Wednesday, October 27, 2010

Trafic Statistics and Inernational Law

Last weekend a few newspapers in Israel published articles about the notorious Route 443, citing IDF sources who claim that, since the route was reopened to the use of Palestinian cars, in accordance with the Israeli Supreme Court decision, only five Palestinian cars, in average, use it each day (Haaretz in Hebrew, JPost in English). According to the item, sources in the IDF feel frustrated with the fact that 60 million NIS were invested in following the Supreme Court's ruling, mainly in fitting security measures to the mixed use of the route, and they doubt that such an expense was worth the result.
I have to say that, at first, I was pretty surprised by the fact that army officials dare challenging a Supreme Court decision, let alone for its financial cost. The item, that appeared simultaneously in too many media sources to be a reporter's initiative, suggest an IDF criticism directed at the Court for not putting the right price tag on the freedom of movement, or on the free movement itself. 
But, putting aside the troubling notion of an army that claims to know better than to Supreme Court how to balance human rights, isn't there a point to the IDF's claims about balancing expenses with results? 60 million NIS is not a small amount, and proportionality has always been a factor in international and constitutional law. Could it be that the Court really should have not issued a decision that forced the government to spend so much in order to protect so few?

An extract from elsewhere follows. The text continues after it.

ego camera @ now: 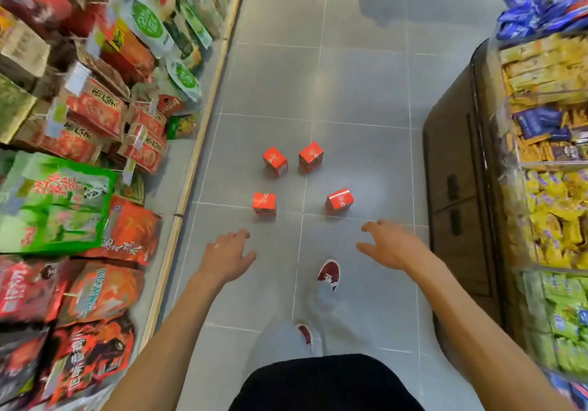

I think that the answer is clearly no, for two reasons. First, the fact that only five Palestinians are using Route 443 every day is due, more than anything else, to the restrictions the IDF is imposing on them while trying to get on and off that road, in the form of checkpoints and blockades. If the IDF itself is the force that is preventing more common use of the road, it simply cannot claim that little use is why the Supreme Court's decision is flawed. Moreover, since the main legal justification of the land appropriations involved in making Route 443 into a highway in the first place was its benefit to local Palestinian population, it seems that alongside the IDF's duty to protect Israeli cars on the road it is also obligated to make it usable to Palestinian cars.
Second, not every financial consideration can be relevant when debating human rights. Although balancing expenses with results should always be a consideration in putting legal obligations on governments, it's clear that not every financial expense should influence the courts' deliberations. For instance, when a court needs to decide whether a government has a duty to provide a free service to its citizens (e.g. free education, free access to water, free health care)  it's relevant to consider how much such a service would cost to the government (and tax payers) before reaching a decision. The courts should definitely acknowledge the limited resources available for allocation by their orders, and not impose a financial obligation that they find unreasonable. But these financial, utilitarian considerations can only be taken into account when they are intrinsic to the right involved, so much that it is the actual right itself. The right to free education, for instance, is the government's duty to provide educational services free of charge. Since education costs money, the right to free education is, in fact, the government's duty to pay for its citizen's education. Whether or not such a right exists should depend, to an extent, on how much that duty would cost.
Freedom of movement, however, is different. The duty it imposes on the government is the duty to refrain from blocking a citizen or resident's movement. This duty is not expensive. The 60 million put into allowing Palestinians free travel on Route 443 did not pay for the governments efforts in refraining from blocking the road. Rather, it was put into balancing the free movement - the right that the Supreme Court found to be illegally infringed - with other important interests, such as security and protection of others (let alone illegitimate interests of Israeli settlement). In fact, rather than enabling free movement, the amounts spent by the IDF were put into security measures that restrict that right. Without even going into whether these restrictions are legitimate or not - they are clearly not intrinsic to the freedom of movement itself. The cost, then, is not the right the Supreme Court ruled on. Therefore, it cannot be a relevant consideration in deliberating the protection of the right itself.
To put it in different words, if someone in the IDF thinks that 60 million NIS is what it costs to follow the Supreme Court's decision, it is up to the IDF to reconsider the measures it decided on. deciding on human rights should be left to the court.